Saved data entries
- - - - -
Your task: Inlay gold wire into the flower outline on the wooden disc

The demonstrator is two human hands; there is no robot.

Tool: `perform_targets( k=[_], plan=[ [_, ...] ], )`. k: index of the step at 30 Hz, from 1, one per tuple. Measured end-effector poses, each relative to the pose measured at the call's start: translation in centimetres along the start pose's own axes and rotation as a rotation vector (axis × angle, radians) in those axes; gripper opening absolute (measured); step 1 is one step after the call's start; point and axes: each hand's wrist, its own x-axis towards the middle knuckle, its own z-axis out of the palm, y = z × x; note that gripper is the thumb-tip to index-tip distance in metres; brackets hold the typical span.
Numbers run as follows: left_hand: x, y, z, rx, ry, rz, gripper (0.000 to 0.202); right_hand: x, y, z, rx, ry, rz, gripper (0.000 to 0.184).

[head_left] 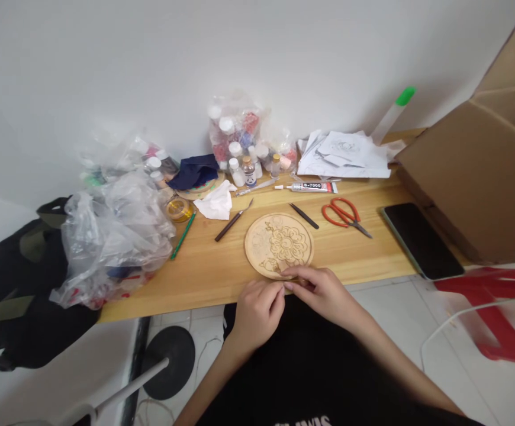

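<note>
A round wooden plaque [290, 242] with a raised gold-brown flower outline lies near the table's front edge. Just in front of it, my left hand [260, 309] is closed, its thumb and forefinger pinched. My right hand [325, 291] meets it there, with thumb and forefinger close together and fingertips at the plaque's lower rim. Whatever is between the fingers is too small or hidden to make out. Behind the plaque lie black tweezers [304, 216], and to its left a dark-handled pointed tool [234, 221]. Red-handled scissors [347, 215] rest to the right.
Along the wall stand bagged small bottles [236, 139], a glue tube [313, 187] and paper sketches [341, 154]. Left are a plastic bag [119, 231], a green pencil [183, 236], tape [179, 209] and white tissue [216, 200]. A phone [421, 239] and cardboard box [475, 177] are right.
</note>
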Motion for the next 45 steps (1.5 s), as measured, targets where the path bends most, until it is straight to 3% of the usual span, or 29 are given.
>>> perform_targets(
  k=[4, 9, 14, 20, 26, 33, 45],
  plan=[
    [0.1, -1.0, -0.8, 0.008, 0.055, 0.024, 0.017, 1.1, -1.3, -0.6, -0.108, -0.081, -0.153, 0.023],
    [0.0, -2.9, -2.2, 0.072, 0.095, 0.009, 0.015, 3.6, -3.1, -1.3, -0.481, -0.293, -0.410, 0.025],
    [-0.4, -4.0, -2.1, 0.170, 0.141, -0.034, 0.027, 4.9, -3.2, -0.2, -0.760, -0.456, -0.578, 0.018],
    [-0.8, -4.2, -0.9, 0.212, 0.219, -0.006, 0.052, 3.3, -2.2, 2.0, -0.416, -0.374, -0.612, 0.023],
    [-0.8, -4.3, -0.9, 0.192, 0.217, 0.002, 0.050, 3.3, -1.0, 3.6, -0.187, -0.197, -0.695, 0.022],
    [-0.6, -4.4, -1.2, 0.151, 0.184, 0.020, 0.046, 3.1, 0.0, 5.2, -0.190, -0.150, -0.767, 0.019],
    [-0.4, -4.2, -1.2, 0.172, 0.174, 0.001, 0.039, 3.3, 0.4, 5.2, -0.213, -0.168, -0.786, 0.014]
  ],
)
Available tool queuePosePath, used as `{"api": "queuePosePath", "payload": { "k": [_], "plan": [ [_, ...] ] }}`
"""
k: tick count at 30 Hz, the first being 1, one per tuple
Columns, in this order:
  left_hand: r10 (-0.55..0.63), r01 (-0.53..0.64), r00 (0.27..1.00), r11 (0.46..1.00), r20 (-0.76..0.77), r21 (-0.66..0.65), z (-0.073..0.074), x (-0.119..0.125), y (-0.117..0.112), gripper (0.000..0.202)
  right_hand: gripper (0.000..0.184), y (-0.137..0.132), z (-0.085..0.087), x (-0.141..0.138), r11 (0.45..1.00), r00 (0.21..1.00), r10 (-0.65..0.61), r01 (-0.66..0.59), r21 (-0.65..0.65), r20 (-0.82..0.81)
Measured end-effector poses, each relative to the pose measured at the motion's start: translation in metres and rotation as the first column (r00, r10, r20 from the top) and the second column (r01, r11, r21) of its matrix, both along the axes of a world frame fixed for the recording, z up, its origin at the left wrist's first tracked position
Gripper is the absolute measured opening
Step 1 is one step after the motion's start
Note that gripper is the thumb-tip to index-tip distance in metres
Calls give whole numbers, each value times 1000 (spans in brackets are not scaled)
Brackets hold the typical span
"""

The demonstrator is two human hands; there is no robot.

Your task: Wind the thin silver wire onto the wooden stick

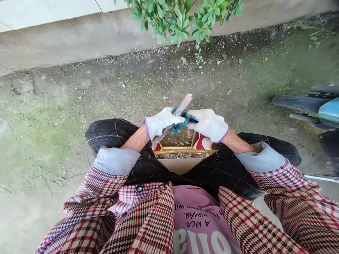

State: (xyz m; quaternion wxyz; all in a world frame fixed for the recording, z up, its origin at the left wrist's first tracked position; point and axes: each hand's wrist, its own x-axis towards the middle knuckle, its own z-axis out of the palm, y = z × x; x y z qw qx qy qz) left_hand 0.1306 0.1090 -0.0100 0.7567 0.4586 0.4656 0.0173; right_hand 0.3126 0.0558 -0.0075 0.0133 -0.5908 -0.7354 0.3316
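My left hand (167, 121), in a white knit glove with blue-green coated fingers, is wrapped around a wooden stick (186, 101). The stick lies at a slant, its pale upper end rising past my fingers and its lower part showing under my palm. Grey wire-like wrapping (180, 111) is wound around it just above my grip. My right hand (208, 121), gloved alike, is closed close against the left fingers, beside the wrapping. Whatever lies in its fingers is hidden. Below it shows a thin brown rod (193, 140); whether the right hand holds it, I cannot tell.
Under my hands are a yellow bar (185, 151) and red-and-white shoes (202, 141). Bare soil with moss (53, 116) spreads around. A leafy green plant (182, 21) overhangs a low concrete ledge (66, 38) ahead. A blue-and-black object (315, 106), partly cut off, stands at right.
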Motion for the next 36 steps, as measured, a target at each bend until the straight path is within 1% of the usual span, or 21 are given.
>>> {"api": "queuePosePath", "payload": {
  "k": [2,5,8,10,13,15,17,19,21,23,24,27,30,32,34,35,36],
  "plan": [
    [-26,26,1000,1000,-15,16,0,0,-5,10,19,-7,2,-4,999,999,-30,31,19,-25],
    [-12,13,1000,994,-17,109,1,-1,-12,17,27,-24,9,-5,993,980,-110,115,21,-167],
    [11,-12,1000,982,2,189,9,-3,-19,19,24,-40,20,2,962,914,-268,271,-34,-306],
    [15,-21,1000,976,28,217,18,-6,-25,16,20,-46,29,9,927,870,-367,370,-56,-329],
    [21,-33,998,971,54,236,27,-12,-35,14,14,-50,41,17,901,857,-416,433,-12,-304],
    [29,-37,999,966,37,256,27,-17,-40,16,10,-50,46,17,891,855,-431,453,12,-287],
    [39,-41,999,956,11,292,23,-21,-44,15,10,-49,47,12,871,819,-474,490,-38,-324],
    [45,-39,999,944,-11,327,17,-24,-45,14,18,-48,43,4,848,748,-524,503,-169,-407],
    [43,-27,998,941,-38,338,12,-26,-46,13,29,-45,35,-3,832,679,-554,467,-300,-481],
    [43,-16,996,941,-73,339,8,-26,-44,12,33,-41,22,-8,821,635,-571,442,-361,-520],
    [52,-20,995,940,-86,340,7,-26,-43,12,31,-38,15,-9,816,622,-578,442,-373,-528],
    [101,-51,989,919,-107,390,3,-25,-39,14,19,-31,-1,-12,810,612,-586,456,-369,-530],
    [138,-63,982,881,-127,468,-2,-23,-33,17,11,-26,-6,-17,822,632,-569,452,-346,-526],
    [160,-88,979,895,-130,438,-6,-21,-31,18,9,-20,-7,-20,839,667,-543,446,-311,-510],
    [218,-158,968,916,-128,368,-10,-19,-28,18,9,-11,-13,-20,846,689,-533,433,-311,-492],
    [262,-207,957,918,-126,339,-12,-18,-27,17,10,-4,-20,-17,838,680,-546,432,-334,-490],
    [306,-256,944,913,-121,317,-12,-17,-26,16,12,3,-30,-13,815,653,-578,446,-369,-489]
  ]
}}
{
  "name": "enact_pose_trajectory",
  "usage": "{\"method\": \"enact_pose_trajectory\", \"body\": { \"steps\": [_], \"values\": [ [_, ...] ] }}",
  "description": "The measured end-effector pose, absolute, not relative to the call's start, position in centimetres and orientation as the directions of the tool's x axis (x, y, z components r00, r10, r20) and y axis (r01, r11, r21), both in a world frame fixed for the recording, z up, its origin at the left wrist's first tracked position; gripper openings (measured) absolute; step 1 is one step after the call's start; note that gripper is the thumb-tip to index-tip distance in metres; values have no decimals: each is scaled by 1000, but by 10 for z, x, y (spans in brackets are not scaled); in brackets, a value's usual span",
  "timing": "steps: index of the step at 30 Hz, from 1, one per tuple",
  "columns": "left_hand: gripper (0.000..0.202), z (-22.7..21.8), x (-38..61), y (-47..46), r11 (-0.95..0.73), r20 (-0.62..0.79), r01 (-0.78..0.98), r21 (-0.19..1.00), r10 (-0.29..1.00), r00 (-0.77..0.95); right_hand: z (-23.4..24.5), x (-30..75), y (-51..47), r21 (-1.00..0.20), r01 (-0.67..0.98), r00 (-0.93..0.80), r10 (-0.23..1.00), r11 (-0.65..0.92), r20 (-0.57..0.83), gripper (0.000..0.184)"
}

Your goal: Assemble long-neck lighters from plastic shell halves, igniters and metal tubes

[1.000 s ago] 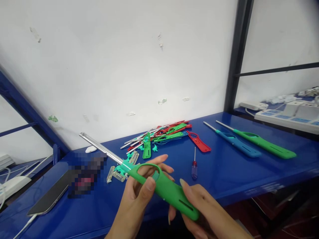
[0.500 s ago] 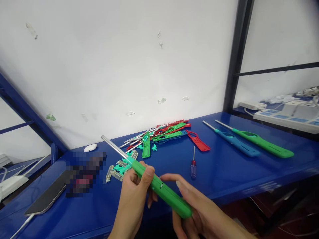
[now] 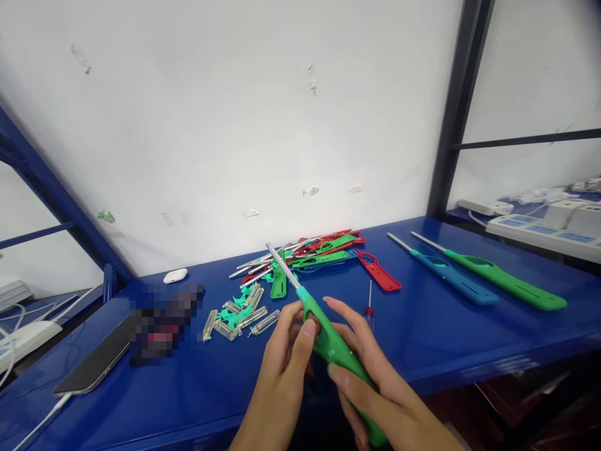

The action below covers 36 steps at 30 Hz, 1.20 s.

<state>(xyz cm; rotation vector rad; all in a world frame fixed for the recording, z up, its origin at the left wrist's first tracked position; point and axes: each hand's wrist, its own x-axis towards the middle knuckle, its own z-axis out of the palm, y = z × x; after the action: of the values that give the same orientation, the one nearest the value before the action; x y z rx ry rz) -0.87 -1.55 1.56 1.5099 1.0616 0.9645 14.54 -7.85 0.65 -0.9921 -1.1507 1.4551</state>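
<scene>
Both my hands hold a green long-nosed lighter (image 3: 331,347) above the blue bench top (image 3: 422,338). Its metal tube points up and away to the left. My left hand (image 3: 286,360) pinches the body near the trigger end, thumb on top. My right hand (image 3: 370,382) wraps the lower handle from the right. Behind them lies a pile of red, green and blue lighter shells and metal tubes (image 3: 310,254). Clear small parts and teal triggers (image 3: 237,316) lie to the left. A small red-handled screwdriver (image 3: 370,307) lies just beyond my right fingers.
A finished blue lighter (image 3: 446,279) and a green lighter (image 3: 498,279) lie at the right. A phone on a cable (image 3: 94,366) and a white earbud case (image 3: 175,275) are at the left. A dark shelf post (image 3: 453,119) stands at the right, power strips (image 3: 544,228) behind it.
The lighter has swung so its tube points more upright and to the right. Both hands have shifted right and closer together on the body.
</scene>
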Motion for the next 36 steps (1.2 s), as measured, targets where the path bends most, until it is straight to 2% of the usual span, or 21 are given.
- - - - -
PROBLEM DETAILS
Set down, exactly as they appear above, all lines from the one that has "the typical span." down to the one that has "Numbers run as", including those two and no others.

RESULT FOR THIS EXERCISE
Tool: `perform_targets( k=[_], plan=[ [_, ...] ], )`. k: index of the step at 30 Hz, from 1, one per tuple. Measured end-effector poses, each relative to the pose measured at the call's start: translation in centimetres along the start pose's own axes and rotation as a rotation vector (axis × angle, radians) in those axes; gripper opening absolute (measured); step 1 is one step after the call's start; point and axes: each hand's wrist, its own x-axis towards the middle knuckle, its own z-axis out of the palm, y = z × x; note that gripper is the thumb-tip to index-tip distance in metres; brackets hold the typical span.
Numbers run as follows: left_hand: x, y, z, rx, ry, rz, gripper (0.000 to 0.202); right_hand: x, y, z, rx, ry, rz, gripper (0.000 to 0.184).

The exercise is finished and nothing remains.